Sometimes life gets in the way…

Two botched neuters resulted in 5 trips to the emergency room, a massive surgery to save one dog’s life (thankfully successful), 3 days in intensive care, a new infection, another surgery to fix blown sutures, two early morning returns, a trailer breakdown, major dental work, and two trips to Phoenix.

Two weeks later, things are looking better. The dogs got a good report from the vet yesterday and hopefully over the next ten days or so, the cones will come off and they will be back in business.

 

Health Rising’s Quickie Summer Donation Drive is On!

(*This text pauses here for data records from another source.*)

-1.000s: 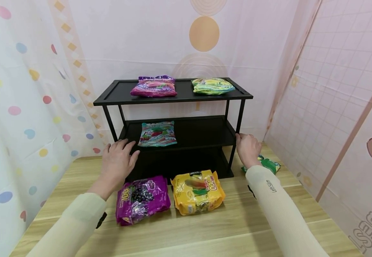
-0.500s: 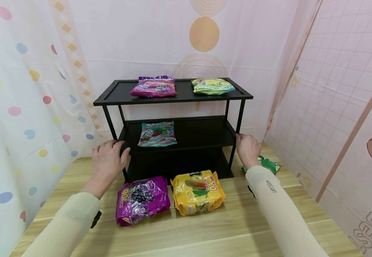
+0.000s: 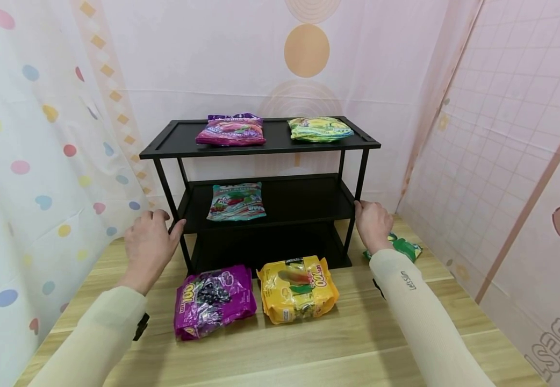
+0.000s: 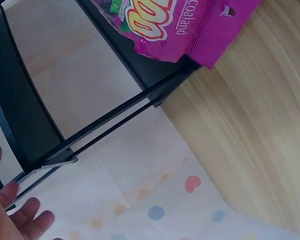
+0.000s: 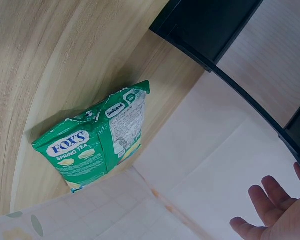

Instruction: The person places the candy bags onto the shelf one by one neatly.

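Observation:
A black three-tier shelf rack (image 3: 309,196) stands on the table between my hands. My left hand (image 3: 149,247) is at its left front post beside the middle shelf, thumb and index finger on either side of the post; the other fingers (image 4: 39,225) are loosely bent. On the opposite side my right hand (image 3: 374,226) pinches the right front post at the same height, its remaining fingers (image 5: 270,192) spread. In front of the bottom shelf lie a purple candy bag (image 3: 214,301) with a blackberry picture and a yellow one (image 3: 299,290) with a mango.
A pink-purple candy bag (image 3: 231,131) and a yellow-green one (image 3: 320,130) lie on the top shelf. On the middle shelf, left side, is a teal bag (image 3: 236,203). A green Fox's bag (image 5: 97,137) lies on the table right of the rack. Printed curtains surround the table.
My left hand has moved left, from over the middle shelf's front left corner to the left post. The right hand, rack and bags have stayed in place.

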`<state>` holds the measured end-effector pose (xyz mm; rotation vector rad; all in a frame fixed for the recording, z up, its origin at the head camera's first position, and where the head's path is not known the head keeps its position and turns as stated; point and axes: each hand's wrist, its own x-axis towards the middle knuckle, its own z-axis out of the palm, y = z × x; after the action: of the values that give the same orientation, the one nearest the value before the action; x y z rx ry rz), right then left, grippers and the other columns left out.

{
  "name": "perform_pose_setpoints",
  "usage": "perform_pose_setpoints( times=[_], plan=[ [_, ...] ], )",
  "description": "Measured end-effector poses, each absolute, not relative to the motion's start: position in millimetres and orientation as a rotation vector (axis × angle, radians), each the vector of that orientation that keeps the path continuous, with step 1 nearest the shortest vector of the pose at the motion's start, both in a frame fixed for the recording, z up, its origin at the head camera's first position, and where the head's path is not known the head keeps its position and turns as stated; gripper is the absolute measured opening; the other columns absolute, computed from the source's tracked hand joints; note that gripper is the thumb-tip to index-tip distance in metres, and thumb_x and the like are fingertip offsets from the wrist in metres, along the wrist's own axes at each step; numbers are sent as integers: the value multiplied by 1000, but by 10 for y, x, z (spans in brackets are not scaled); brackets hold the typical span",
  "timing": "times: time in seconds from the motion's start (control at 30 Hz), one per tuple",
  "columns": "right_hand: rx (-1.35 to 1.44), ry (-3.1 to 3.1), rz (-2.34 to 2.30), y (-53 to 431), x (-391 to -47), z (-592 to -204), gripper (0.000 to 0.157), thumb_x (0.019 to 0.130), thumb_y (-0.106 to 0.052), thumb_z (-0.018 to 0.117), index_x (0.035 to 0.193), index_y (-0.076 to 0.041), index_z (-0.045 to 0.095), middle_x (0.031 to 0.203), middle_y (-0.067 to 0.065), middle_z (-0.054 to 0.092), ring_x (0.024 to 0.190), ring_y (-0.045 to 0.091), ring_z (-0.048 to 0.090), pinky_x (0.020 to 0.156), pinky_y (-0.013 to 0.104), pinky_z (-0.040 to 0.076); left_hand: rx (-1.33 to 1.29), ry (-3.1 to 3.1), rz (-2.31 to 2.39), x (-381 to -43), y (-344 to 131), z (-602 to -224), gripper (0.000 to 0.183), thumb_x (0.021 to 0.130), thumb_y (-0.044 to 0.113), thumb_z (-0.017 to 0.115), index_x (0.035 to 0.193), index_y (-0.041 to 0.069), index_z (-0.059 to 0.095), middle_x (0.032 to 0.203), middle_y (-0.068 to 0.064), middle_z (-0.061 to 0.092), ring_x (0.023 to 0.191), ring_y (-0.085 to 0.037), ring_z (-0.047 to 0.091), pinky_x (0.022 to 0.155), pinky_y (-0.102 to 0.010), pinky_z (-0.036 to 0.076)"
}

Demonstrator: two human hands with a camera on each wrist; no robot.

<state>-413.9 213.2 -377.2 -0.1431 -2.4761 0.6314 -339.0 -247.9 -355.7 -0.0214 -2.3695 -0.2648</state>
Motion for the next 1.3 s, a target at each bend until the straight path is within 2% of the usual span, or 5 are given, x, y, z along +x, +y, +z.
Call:
perform_pose_setpoints(
  times=[0.17, 0.27, 0.7, 1.13, 1.3],
  plan=[
    [-145, -2473, 627, 2131, -4143, -3779, 39, 105, -33, 46, 102, -9, 77, 92, 19, 71, 82, 41, 67, 67, 54, 48, 9, -2479, -241, -3411, -2479, -3547, 61, 99, 43, 57, 126, -11, 54, 116, -37, 54, 101, -58, 52, 80, -67, 41],
    [-138, -2474, 617, 2132, -4151, -3785, 39, 106, -33, 46, 104, -9, 77, 92, 19, 71, 82, 41, 67, 67, 53, 49, 8, -2516, -252, -3420, -2470, -3544, 62, 100, 42, 55, 130, -12, 51, 121, -38, 52, 105, -58, 51, 85, -68, 39],
    [-122, -2464, 610, 2128, -4155, -3785, 38, 106, -32, 46, 105, -9, 77, 90, 19, 71, 79, 41, 67, 65, 53, 49, 55, -2591, -337, -3473, -2486, -3486, 55, 103, 38, 50, 129, -10, 55, 124, -38, 52, 107, -58, 52, 81, -70, 41],
    [-135, -2482, 635, 2139, -4145, -3780, 39, 106, -32, 45, 107, -9, 76, 92, 18, 72, 82, 40, 67, 67, 53, 49, 77, -2677, -407, -3547, -2527, -3441, 46, 106, 33, 41, 129, -1, 62, 121, -31, 60, 105, -53, 57, 73, -66, 44],
    [-134, -2498, 648, 2144, -4151, -3775, 40, 106, -33, 44, 110, -9, 76, 94, 18, 72, 84, 40, 67, 69, 53, 49, 83, -2701, -437, -3560, -2534, -3414, 44, 106, 32, 41, 127, 1, 64, 121, -30, 62, 106, -52, 58, 76, -66, 44]
  ],
)
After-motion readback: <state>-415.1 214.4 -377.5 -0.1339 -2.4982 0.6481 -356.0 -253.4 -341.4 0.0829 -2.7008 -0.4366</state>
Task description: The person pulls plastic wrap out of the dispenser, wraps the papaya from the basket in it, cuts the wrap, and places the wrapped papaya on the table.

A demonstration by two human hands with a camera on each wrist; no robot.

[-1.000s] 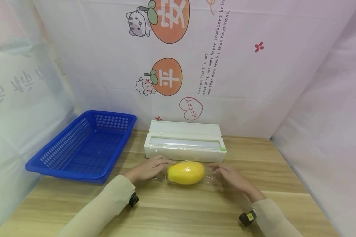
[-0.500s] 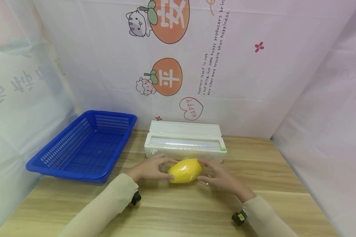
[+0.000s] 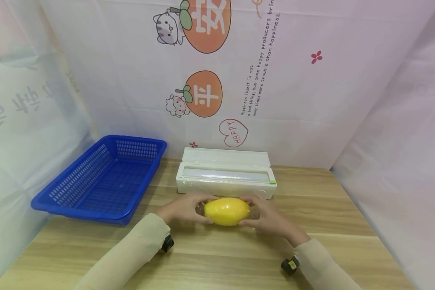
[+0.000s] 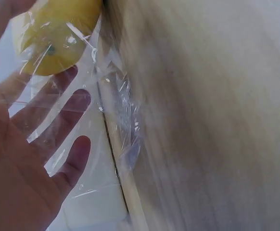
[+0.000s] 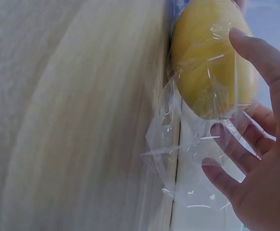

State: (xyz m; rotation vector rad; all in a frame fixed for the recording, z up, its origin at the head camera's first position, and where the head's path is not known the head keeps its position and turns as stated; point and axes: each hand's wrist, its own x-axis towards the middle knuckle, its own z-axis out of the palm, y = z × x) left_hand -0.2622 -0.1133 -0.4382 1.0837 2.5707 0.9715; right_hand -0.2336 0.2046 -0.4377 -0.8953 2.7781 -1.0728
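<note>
A smooth yellow oval fruit, wrapped in clear cling film, lies lengthwise between both hands. My left hand holds its left end, thumb on the near side and fingers on the far side. At the right end my right hand grips it the same way, the thumb on the film-covered skin in the right wrist view. Loose, crinkled film sticks out past both ends, across the palms. The lower fingers of each hand are spread behind this film. A small green spot marks the fruit's left end in the left wrist view.
Right behind the hands stands a white cling film box, its lid raised and a roll inside. A blue plastic basket sits to the left on the wooden table. Printed white cloth closes off the back and sides.
One second ago both hands were at the film beside the fruit. They then closed in round its ends. The fruit was tilted half a second ago and now lies level.
</note>
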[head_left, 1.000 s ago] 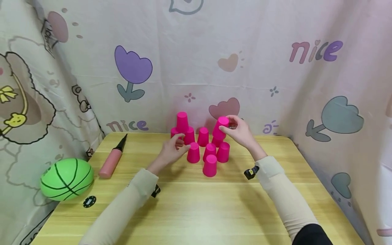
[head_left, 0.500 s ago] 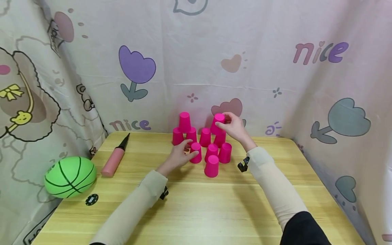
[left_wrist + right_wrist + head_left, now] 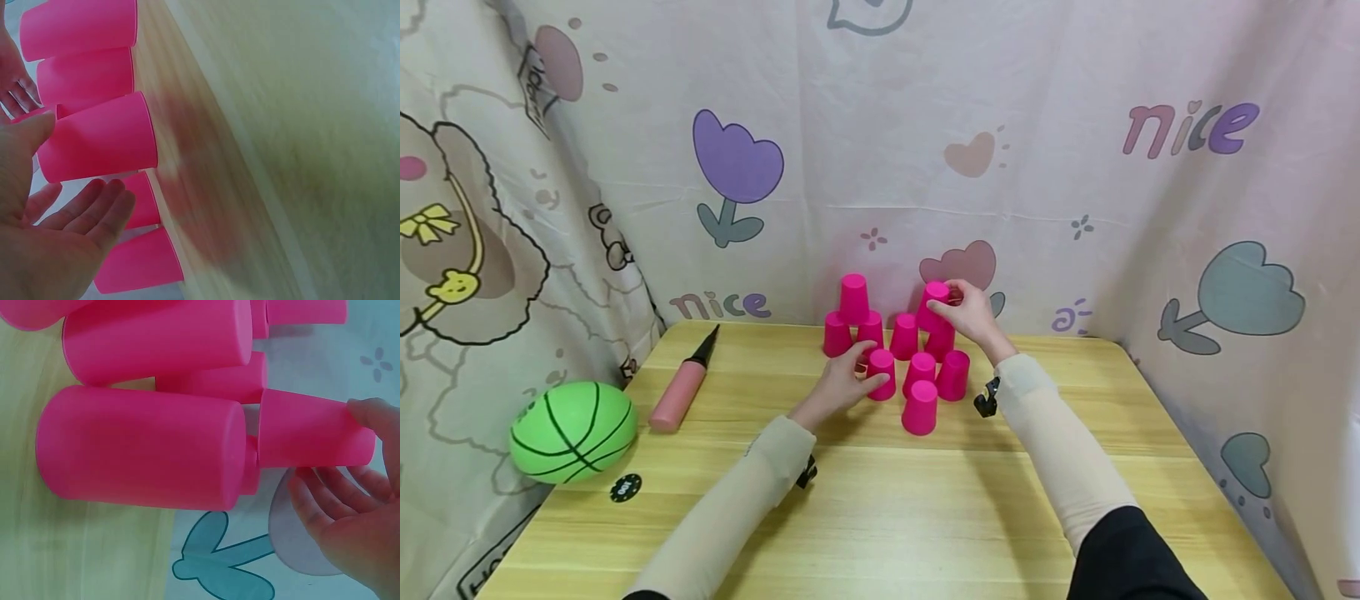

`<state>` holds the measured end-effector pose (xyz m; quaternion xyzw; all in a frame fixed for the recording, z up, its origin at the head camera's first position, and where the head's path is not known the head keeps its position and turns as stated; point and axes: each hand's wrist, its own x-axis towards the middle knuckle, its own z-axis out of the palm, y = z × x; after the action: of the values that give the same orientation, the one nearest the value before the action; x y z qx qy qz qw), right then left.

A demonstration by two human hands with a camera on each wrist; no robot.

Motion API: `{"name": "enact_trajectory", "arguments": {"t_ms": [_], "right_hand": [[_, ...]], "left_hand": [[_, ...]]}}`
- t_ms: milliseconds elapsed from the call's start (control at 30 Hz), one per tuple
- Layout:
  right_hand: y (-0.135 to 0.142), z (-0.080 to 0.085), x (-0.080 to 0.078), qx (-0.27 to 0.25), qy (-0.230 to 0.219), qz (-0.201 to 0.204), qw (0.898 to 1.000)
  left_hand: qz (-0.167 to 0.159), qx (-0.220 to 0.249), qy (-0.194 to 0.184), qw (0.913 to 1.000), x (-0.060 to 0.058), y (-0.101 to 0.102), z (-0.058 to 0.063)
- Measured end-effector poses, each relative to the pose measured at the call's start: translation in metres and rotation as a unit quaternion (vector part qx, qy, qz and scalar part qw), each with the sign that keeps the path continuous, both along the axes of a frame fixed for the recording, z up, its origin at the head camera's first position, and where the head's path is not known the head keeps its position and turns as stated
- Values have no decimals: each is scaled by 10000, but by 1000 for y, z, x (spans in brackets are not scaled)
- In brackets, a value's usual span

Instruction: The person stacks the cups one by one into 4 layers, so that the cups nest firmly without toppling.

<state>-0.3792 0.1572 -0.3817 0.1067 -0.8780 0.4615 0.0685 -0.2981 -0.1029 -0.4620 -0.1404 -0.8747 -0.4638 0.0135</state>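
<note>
- Pinches with the right hand (image 3: 973, 312) the raised cup (image 3: 933, 305), between thumb and fingers, well behind the front cup (image 3: 920, 408) and slightly right.
- Spreads thumb and fingers of the left hand (image 3: 838, 383) loosely about the near-left cup (image 3: 882, 375), behind and left of the front cup; cannot tell whether touching.
- Holds the raised cup on or just over two back cups (image 3: 939, 340); cannot tell which.
- Directly behind the front cup: middle cup (image 3: 921, 368), partly hidden; behind and right: outer cup (image 3: 953, 376). All pink, upside down.
- Far behind and left of the front cup: three-cup stack (image 3: 853, 298), one atop two.
- Well left of the front cup: pink pump (image 3: 677, 396), black-nozzled; farther left, green ball (image 3: 572, 433) with black lines; left and nearer, black chip (image 3: 626, 487).
- Either side, nearer than the front cup: beige sleeves (image 3: 1075, 450).
- Beneath the front cup: wooden table (image 3: 940, 525); beyond: printed curtain (image 3: 1045, 83).
</note>
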Motion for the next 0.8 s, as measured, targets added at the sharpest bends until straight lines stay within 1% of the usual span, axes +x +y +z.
{"name": "enact_trajectory", "arguments": {"t_ms": [267,533,800], "right_hand": [[-4,-2,-6,43,75,-39,10000],[-5,-3,-9,93,30,-99,9999],[-5,-4,-10,84,23,-74,9999]], "left_hand": [[-5,-88,-1,10000,-3,1,2],[-6,-128,-78,9999,-2,1,3],[-124,-153,0,9998,-5,0,3]]}}
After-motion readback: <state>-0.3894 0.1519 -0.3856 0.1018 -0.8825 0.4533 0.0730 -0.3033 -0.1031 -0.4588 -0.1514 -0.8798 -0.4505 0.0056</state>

Keeping up with the latest research in ME/CFS, long COVID, fibromyalgia, and allied diseases. Exploring new treatment possibilities. Learning how others have recovered. All in as thoroughly and comprehensively as we can. 

Please support Health Rising during our quickie summer donation drive. Our goal is to raise $15,000. 

 Find out more here.

Not surprisingly, my Oura ring has marked many high stress days, but I have been taking care to rest, and my sleep has been OK, and I am fine. Onto the blog!

 

The Open Medicine Foundation’s BioQuest Project

Geoff’s Narration

The GIST

 

Bioquest

BioQuest – the goal: find 5-20 molecular biomarkers for ME/CFS.

“A quantifiable biomarker is urgently required to assist in and accelerate a correct ME/CFS diagnosis. Although ME/CFS often causes severe disability, the lack of a clearly understood aetiology and corresponding diagnostic biomarker fuel a significant level of scepticism, trivialisation, marginalisation and misunderstanding of ME/CFS in wider society, including among medical personnel.” From “The search for a blood-based biomarker for Myalgic Encephalomyelitis/ Chronic Fatigue Syndrome (ME/CFS): from biochemistry to electrophysiology” Feb. 2025

My eyes widened when I looked at the Open Medicine Foundation’s Large-Scale Biomarker Project (BioQuest) study. It’s the kind of bold study that this big (in so many ways) disease and small field needs.

Big data

The big data biomarker approach. The goal: distill ME/CFS into its molecular subsets.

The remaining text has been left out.